Ana: But do you think that there's a way that you can change your vibrations so that those people aren't even hunting you? So that it just almost repels them?
Tori: Ghandi thought that too.
Ana: Yeah! I know. Or Lennon. Well, actually Lennon was really obsessed with guns so you.
Tori: I'm sure Martin Luther King thought that. . There are some great people who were very advanced, who couldn't get away from the hunter's gun.
Ana: I guess you've just gotta do what you do and hope for the best.
Tori: John Lennon though that too.
I'll tell you, you know you never know who your next guru's gonna be. Sometimes that guy sitting next to you on the bus and it's hard to know where you're getting that mantra that takes you through the next day.

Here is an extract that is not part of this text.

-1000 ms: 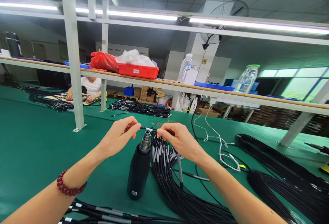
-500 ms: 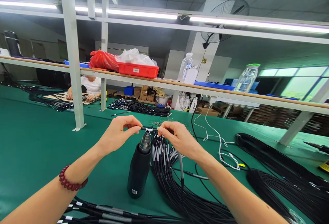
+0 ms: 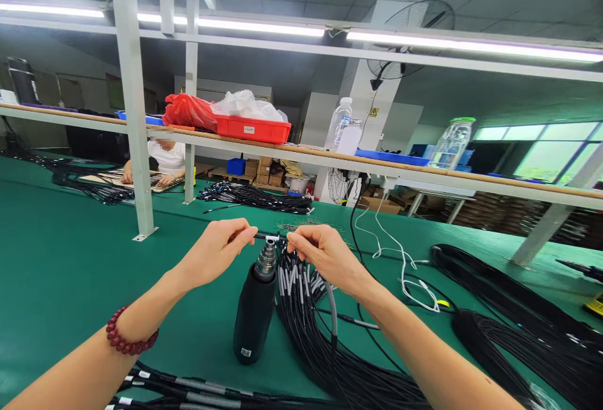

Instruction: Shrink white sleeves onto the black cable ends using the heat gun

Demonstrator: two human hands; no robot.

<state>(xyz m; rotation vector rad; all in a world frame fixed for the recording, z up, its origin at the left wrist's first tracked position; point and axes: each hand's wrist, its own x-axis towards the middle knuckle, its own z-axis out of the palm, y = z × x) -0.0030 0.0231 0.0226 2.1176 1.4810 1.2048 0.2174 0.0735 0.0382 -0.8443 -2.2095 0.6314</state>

Ana: What special powers do you wish you had that you don't, you know a kind of Superman thing...
Tori: That I could be a seahorse.
Tori: Oh yeah!
Ana: What special powers do they have? Besides looking totally cool.
Tori: Well aren't they completely contained?
Ana: Containing what? Water?
Tori: No, I mean um, a male and female they've got all bits.
Ana: Oh yeah! Maybe!
Tori: They can do it with themselves.
Ana: That's cool. Oh wait, this is another one that's kind of heavy but I bet you could answer it. What do you fear the most?
Tori: Um... that I won't have heard somebody that I really care about, I won't have heard them and because of that they feel like I wasn't there for them when in actuality... I didn't hear them. And you know that's always a hard thing.
Ana: You mean people around you that are close?
Tori: People that I love yeah. That I couldn't hear them that I couldn't show up, you know just show up, I might be sitting there. Just not there for them.
Ana: Yes. I understand. I just don't believe that you could do that.
Tori: Oh yeah. Um. Yeah.
Ana: Well, you're on tour a lot, so I guess that could happen. And, if you could be invisible what would you do? And I know you wrote "Happy Phantom" which is one of my favorite songs but maybe it's changed since then. Like if you really seriously could be invisible, what would you go around doing? 'Cause that's a fantasy of mine.
Tori: Oh, God. I would go and see what the government, what information they have.
Ana: I know, that's totally what I would do, I would go in there and say "I knew it! I knew it!"
Tori: Yeah, I'm fascinated by that.
Ana: Would you like go through people's houses and read their diaries, just to see? Just watch people's conversations? Kinda like sit on their couch, find a really good family and kind of connect to them and go "Oh, this is really cool" and just listen?
Tori: Um...No, I'll let you do that. You do that one. I wanna go to the CIA and see some of the things that they've been up to, the secrets.
Ana: I wonder if it would be as fascinating as we imagine?
Tori: I'm sure it would be, um, you know stomach turning.
Ana: AND, one more thing. My boyfriend made me say. He's like, will you come over to our house and make him pancakes?
Tori: Can I bring my chef, and together we'll make pancakes for you?
Ana: I think that would be good enough for him.